## Description of the task:
Drop the pictures and extract exactly the lines from the one that contains "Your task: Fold" through the end of the material.

## Raw data:
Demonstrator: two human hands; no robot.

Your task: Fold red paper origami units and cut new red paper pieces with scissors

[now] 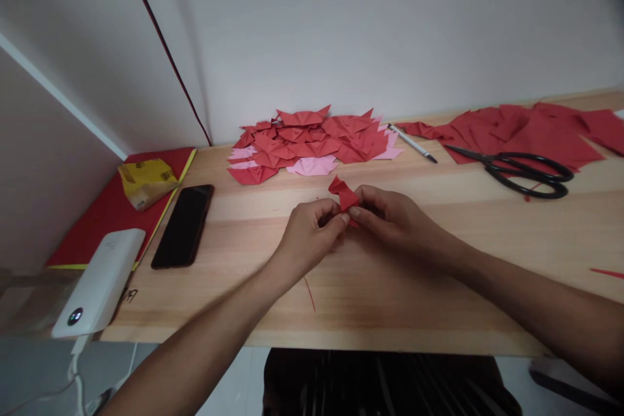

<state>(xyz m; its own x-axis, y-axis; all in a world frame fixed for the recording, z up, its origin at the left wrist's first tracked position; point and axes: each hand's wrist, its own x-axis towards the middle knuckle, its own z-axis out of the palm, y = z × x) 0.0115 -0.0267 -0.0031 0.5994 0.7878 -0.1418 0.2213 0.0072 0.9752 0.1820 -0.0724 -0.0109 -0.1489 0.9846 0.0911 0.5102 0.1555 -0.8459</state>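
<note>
A small folded piece of red paper [345, 195] is pinched between both hands, above the middle of the wooden table. My left hand [314, 227] grips its lower left side with thumb and forefinger. From the right, my right hand [390, 214] pinches the same piece, its thumb close to the left thumb. Part of the paper is hidden behind the fingers. Beyond the hands lies a pile of folded red and pink paper pieces [307, 143] with pointed corners, against the wall.
Black-handled scissors [517, 166] rest partly on red paper sheets [526, 133] at the right. A pen [413, 143] lies beside them. At left are a phone [184, 226], a white power bank [102, 279] with a cable, and a yellow packet [149, 182] on a red folder [97, 218].
</note>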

## Task solution:
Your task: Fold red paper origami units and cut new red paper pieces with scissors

[now] 

<state>(xyz m; its own x-axis, y-axis; all in a world frame fixed for the recording, z up, its origin at the left wrist's first tracked position; point and axes: each hand's wrist, its own x-axis towards the middle knuckle, its own z-axis out of the palm, y = z × x) 0.0115 -0.0267 -0.0031 0.5994 0.7878 -0.1418 0.2213 0.0072 0.9752 0.1820 -0.0724 -0.0109 -0.1489 0.9846 0.0911 0.5102 0.1555 -0.8459</state>
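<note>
A small folded piece of red paper [345, 195] is pinched between both hands, above the middle of the wooden table. My left hand [314, 227] grips its lower left side with thumb and forefinger. From the right, my right hand [390, 214] pinches the same piece, its thumb close to the left thumb. Part of the paper is hidden behind the fingers. Beyond the hands lies a pile of folded red and pink paper pieces [307, 143] with pointed corners, against the wall.
Black-handled scissors [517, 166] rest partly on red paper sheets [526, 133] at the right. A pen [413, 143] lies beside them. At left are a phone [184, 226], a white power bank [102, 279] with a cable, and a yellow packet [149, 182] on a red folder [97, 218].
</note>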

The output as shown is complete.